Vosotros ponéis a trabajar en las minas a pequeñas criaturas y las hacéis trabajar hasta morir. Y habéis edificado vuestra grandeza robándole al mundo entero. Bueno, eso ha terminado. Dile al Senado que todo eso ha terminado. Ésta es la voz de la herramienta. Dile a tu Senado que envíe sus ejércitos contra nosotros y que los destruiremos como hemos destruido éste, y que nos armaremos con las mismas armas que vosotros enviéis contra nosotros. El mundo entero oirá la voz de la herramienta; y a los esclavos del mundo les gritaremos: ¡levantaos y romped vuestras cadenas! Avanzaremos por Italia y allí donde vayamos los esclavos se nos unirán, y entonces llegará el día en que marcharemos sobre vuestra ciudad eterna. Y entonces ya no será eterna. Dile eso a tu Senado. Diles que se lo haremos saber cuando vayamos. Y entonces derribaremos las murallas de Roma. E iremos al edificio donde se reúne vuestro Senado y los sacaremos de sus altos y poderosos sitiales y los despojaremos de sus ropajes, de manera que queden desnudos y sean juzgados en las mismas condiciones en que siempre se nos juzgó a nosotros. Pero los juzgaremos imparcialmente y les daremos una completa medida de la justicia. Cada crimen que hayan cometido les será incriminado y tendrán que rendir cuenta de todo. Diles eso, de modo que tengan tiempo de prepararse y de examinarse a sí mismos.
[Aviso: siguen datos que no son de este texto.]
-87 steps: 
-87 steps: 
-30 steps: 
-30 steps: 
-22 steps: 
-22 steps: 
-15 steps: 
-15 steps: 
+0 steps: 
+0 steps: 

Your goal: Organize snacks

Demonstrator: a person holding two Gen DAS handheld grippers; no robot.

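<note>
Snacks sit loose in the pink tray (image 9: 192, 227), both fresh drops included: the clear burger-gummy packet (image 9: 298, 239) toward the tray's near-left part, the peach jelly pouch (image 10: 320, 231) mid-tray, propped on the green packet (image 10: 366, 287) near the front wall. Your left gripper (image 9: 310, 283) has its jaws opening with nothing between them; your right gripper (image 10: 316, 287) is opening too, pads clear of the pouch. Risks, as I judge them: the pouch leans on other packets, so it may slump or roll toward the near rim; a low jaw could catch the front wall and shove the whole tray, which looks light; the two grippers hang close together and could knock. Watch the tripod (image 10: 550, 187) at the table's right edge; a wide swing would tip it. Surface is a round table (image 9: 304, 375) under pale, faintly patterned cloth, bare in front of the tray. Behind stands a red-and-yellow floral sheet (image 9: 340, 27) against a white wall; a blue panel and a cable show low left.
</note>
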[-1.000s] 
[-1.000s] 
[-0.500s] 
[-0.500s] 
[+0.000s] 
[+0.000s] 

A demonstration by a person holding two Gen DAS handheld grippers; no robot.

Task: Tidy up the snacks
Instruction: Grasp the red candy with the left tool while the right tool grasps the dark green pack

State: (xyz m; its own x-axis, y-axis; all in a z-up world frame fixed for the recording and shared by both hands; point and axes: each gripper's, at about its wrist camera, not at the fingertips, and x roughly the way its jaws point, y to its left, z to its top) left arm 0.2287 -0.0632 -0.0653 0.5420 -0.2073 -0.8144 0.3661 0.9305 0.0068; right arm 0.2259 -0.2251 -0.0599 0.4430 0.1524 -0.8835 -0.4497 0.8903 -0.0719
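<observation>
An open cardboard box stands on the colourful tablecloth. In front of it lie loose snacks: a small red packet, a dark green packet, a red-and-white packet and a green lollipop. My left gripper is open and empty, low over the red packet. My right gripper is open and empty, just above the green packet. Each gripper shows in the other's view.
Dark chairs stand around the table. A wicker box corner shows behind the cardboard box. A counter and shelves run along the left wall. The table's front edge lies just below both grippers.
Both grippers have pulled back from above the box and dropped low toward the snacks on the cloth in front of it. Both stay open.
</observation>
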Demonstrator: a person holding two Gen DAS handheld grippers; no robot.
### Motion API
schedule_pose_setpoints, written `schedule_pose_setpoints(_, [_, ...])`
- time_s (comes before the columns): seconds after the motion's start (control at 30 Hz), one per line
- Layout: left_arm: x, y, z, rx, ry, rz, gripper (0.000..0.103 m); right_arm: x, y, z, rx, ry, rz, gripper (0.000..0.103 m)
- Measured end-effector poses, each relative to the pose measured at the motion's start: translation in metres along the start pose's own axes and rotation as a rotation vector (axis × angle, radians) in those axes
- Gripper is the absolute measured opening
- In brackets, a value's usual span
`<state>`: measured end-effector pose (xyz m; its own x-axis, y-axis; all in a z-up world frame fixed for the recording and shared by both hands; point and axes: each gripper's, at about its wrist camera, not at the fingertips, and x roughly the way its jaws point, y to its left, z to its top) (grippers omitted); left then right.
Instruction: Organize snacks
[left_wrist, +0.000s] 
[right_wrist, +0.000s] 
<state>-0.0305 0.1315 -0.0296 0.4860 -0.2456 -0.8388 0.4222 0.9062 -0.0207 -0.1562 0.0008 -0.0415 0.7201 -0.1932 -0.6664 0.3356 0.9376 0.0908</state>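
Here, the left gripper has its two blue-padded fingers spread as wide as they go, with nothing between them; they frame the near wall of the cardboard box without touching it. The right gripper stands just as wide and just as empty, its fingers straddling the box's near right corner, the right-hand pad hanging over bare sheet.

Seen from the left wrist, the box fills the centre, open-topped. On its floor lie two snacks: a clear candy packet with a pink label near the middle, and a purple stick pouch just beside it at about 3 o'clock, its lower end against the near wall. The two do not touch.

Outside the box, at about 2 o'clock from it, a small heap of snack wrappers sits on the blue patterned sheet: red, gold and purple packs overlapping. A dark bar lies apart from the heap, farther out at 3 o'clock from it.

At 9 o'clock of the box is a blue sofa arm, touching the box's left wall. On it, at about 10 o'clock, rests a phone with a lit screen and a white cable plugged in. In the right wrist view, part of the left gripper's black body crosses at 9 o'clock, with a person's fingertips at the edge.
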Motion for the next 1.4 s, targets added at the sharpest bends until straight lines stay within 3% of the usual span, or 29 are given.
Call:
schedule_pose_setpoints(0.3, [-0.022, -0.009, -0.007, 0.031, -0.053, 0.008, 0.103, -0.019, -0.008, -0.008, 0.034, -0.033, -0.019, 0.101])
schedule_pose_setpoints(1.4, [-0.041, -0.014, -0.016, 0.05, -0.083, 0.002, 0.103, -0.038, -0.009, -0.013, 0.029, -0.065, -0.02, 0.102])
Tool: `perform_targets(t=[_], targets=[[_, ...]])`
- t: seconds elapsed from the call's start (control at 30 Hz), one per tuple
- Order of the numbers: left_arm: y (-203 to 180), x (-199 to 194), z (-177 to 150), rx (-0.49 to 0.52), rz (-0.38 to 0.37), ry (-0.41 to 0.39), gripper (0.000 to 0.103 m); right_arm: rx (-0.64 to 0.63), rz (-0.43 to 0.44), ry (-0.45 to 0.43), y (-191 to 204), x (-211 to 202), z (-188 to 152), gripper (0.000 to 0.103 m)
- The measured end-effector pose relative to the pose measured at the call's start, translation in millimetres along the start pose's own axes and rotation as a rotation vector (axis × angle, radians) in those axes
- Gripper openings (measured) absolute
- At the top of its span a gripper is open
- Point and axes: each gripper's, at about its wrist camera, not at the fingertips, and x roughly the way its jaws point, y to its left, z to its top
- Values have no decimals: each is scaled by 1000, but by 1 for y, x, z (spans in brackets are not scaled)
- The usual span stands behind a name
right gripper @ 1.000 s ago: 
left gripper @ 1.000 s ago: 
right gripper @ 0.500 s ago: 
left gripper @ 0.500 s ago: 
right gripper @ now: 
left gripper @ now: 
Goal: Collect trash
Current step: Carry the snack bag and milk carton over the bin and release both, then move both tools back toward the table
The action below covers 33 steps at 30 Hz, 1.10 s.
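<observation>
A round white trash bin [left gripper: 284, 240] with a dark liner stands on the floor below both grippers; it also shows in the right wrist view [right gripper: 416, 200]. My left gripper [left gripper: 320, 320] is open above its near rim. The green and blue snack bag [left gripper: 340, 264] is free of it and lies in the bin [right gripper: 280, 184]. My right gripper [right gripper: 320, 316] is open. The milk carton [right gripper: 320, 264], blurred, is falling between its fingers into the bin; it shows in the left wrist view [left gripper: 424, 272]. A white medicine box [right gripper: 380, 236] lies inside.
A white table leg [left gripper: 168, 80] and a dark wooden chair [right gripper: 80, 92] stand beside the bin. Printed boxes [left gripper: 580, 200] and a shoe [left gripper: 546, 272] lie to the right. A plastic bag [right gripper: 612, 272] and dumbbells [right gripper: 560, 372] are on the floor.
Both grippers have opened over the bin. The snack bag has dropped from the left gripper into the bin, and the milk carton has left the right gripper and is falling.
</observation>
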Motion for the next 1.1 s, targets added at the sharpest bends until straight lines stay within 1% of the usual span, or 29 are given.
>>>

Se los llamará a prestar declaración y nosotros tenemos recuerdos muy antiguos. Entonces, cuando se haya hecho justicia, construiremos ciudades mejores, limpias, ciudades sin muros, donde la humanidad pueda vivir unida, en paz y felizmente. Ese es todo nuestro mensaje para tu Senado. Transmíteselo. Diles que proviene de un esclavo llamado Espartaco…».